Preheat oven to 350 degrees F. Line a baking sheet with parchment paper.

In a medium bowl, whisk together flours, cocoa, baking soda and salt.

In a separate large bowl, cream sugar and butter with an electric mixer until light and fluffy. Add eggs, one at a time, scraping down bowl as needed. Mix in zest and wine. Add flour mixture a little at a time, and then pistachios and chopped chocolate.

Form two flat logs about 12 x 2-1/2 inches on prepared baking sheet. Bake 25-30 minutes, until slightly firm.

Remove sheet from oven and cool for 10 minutes. Reduce oven temperature to 300 degrees F. Transfer logs to cutting board by lifting parchment, then slice logs into 3/4-inch slices. Line the baking sheet with new parchment and transfer biscotti, cut side down, onto the sheet. Bake until crisp, turning halfway through, about 10-15 minutes.

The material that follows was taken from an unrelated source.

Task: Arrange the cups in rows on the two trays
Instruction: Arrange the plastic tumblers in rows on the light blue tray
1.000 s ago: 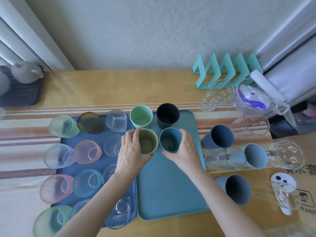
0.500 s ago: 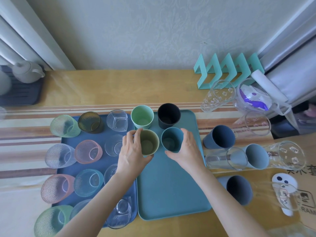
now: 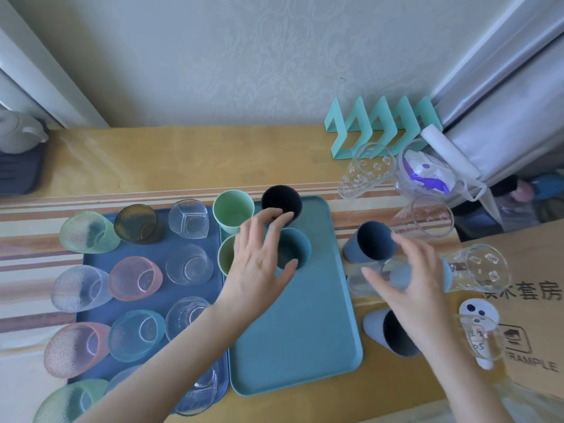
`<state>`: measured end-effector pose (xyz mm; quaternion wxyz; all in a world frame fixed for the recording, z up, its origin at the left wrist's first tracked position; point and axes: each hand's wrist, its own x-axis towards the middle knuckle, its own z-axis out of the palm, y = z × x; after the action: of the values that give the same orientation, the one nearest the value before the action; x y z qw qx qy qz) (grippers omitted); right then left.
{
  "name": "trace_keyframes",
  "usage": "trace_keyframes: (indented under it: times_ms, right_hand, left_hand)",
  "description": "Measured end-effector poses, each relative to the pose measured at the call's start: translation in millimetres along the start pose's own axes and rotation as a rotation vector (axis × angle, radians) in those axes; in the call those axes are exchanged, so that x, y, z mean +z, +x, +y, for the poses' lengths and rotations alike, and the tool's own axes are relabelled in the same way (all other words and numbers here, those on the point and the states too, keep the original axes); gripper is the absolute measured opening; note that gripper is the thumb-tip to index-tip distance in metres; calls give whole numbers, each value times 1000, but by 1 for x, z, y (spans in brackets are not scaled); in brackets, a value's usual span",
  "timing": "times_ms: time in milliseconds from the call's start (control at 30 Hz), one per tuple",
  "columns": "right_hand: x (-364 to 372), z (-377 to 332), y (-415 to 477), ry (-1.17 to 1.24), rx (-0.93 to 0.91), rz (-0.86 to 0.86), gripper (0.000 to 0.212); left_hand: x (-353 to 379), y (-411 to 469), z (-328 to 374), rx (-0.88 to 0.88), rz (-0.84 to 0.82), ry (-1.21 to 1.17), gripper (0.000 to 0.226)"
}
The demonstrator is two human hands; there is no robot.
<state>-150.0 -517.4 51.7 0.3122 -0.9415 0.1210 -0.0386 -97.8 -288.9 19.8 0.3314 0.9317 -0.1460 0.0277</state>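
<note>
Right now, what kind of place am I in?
Probably a home, perhaps a dining corner: a wooden table against patterned wallpaper, a teapot on a dark mat, and a cardboard box at the right.

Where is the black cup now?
In the head view, the black cup stands at the far edge of the teal tray, right of the light green cup, behind the teal cup.

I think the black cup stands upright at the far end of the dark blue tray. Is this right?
Not quite. The head view shows the black cup upright at the far end of the teal tray, not the dark blue tray.
</note>
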Motion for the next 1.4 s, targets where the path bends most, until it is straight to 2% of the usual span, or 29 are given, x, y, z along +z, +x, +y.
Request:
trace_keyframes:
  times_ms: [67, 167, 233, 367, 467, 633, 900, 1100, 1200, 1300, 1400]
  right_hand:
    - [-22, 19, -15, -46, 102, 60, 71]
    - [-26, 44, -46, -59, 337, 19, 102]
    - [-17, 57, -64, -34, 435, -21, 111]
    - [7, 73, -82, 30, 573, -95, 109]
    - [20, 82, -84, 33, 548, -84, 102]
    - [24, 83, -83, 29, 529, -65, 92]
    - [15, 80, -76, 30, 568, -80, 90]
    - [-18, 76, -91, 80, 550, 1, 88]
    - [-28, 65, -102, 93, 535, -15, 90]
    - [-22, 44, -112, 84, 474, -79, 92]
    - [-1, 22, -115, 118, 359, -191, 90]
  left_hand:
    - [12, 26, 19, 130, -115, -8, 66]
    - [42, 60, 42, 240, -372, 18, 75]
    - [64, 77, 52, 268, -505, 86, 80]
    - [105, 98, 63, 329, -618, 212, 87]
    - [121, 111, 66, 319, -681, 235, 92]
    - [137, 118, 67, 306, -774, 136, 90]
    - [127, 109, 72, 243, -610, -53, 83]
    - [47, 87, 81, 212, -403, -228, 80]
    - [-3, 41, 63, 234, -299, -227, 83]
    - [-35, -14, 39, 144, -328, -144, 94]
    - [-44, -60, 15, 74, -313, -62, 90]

Cool completely on a wire rack.

Makes 36 biscotti

Honey-Drizzled Banana Fritters

By Cheryl Sternman Rule

This recipe gets its sweetness from turbinado sugar, honey, and bananas, which become delightfully soft and almost custardy.  Because it’s traditional to eat foods fried in oil during Hanukkah, look no further if you celebrate this festive holiday.

banana-fritters-recipe1-1/4 cups all-purpose flour
2 tablespoons turbinado or (light or dark) brown sugar
1-1/2 teaspoons baking powder
1/4 teaspoon salt
1 cup lowfat milk
1 whole egg plus 1 egg yolk, lightly beaten
1/2 teaspoon almond extract
6 bananas, peeled and cut into 1 inch chunks
Canola oil for frying
Honey for drizzling

Sift together the flour, sugar, baking powder, and salt on a piece of waxed paper.

In a medium bowl, whisk together the milk, whole egg, egg yolk, and almond extract. Sprinkle the dry ingredients over the wet and stir gently with a rubber spatula to combine.  Add banana chunks and stir to coat.

Affix a candy thermometer to a deep saucepan, and add one inch of oil. Bring oil slowly up to 375 degrees. (Adjust heat as necessary to maintain this temperature throughout frying.)  Working in batches, carefully spoon battered banana chunks into hot oil, four to six at a time, without crowding the pan. Fry until golden brown, 1-2 minutes per side, turning them carefully as they bob. Using a slotted spoon, remove to paper towels to drain. Drizzle hot fritters with honey and serve immediately.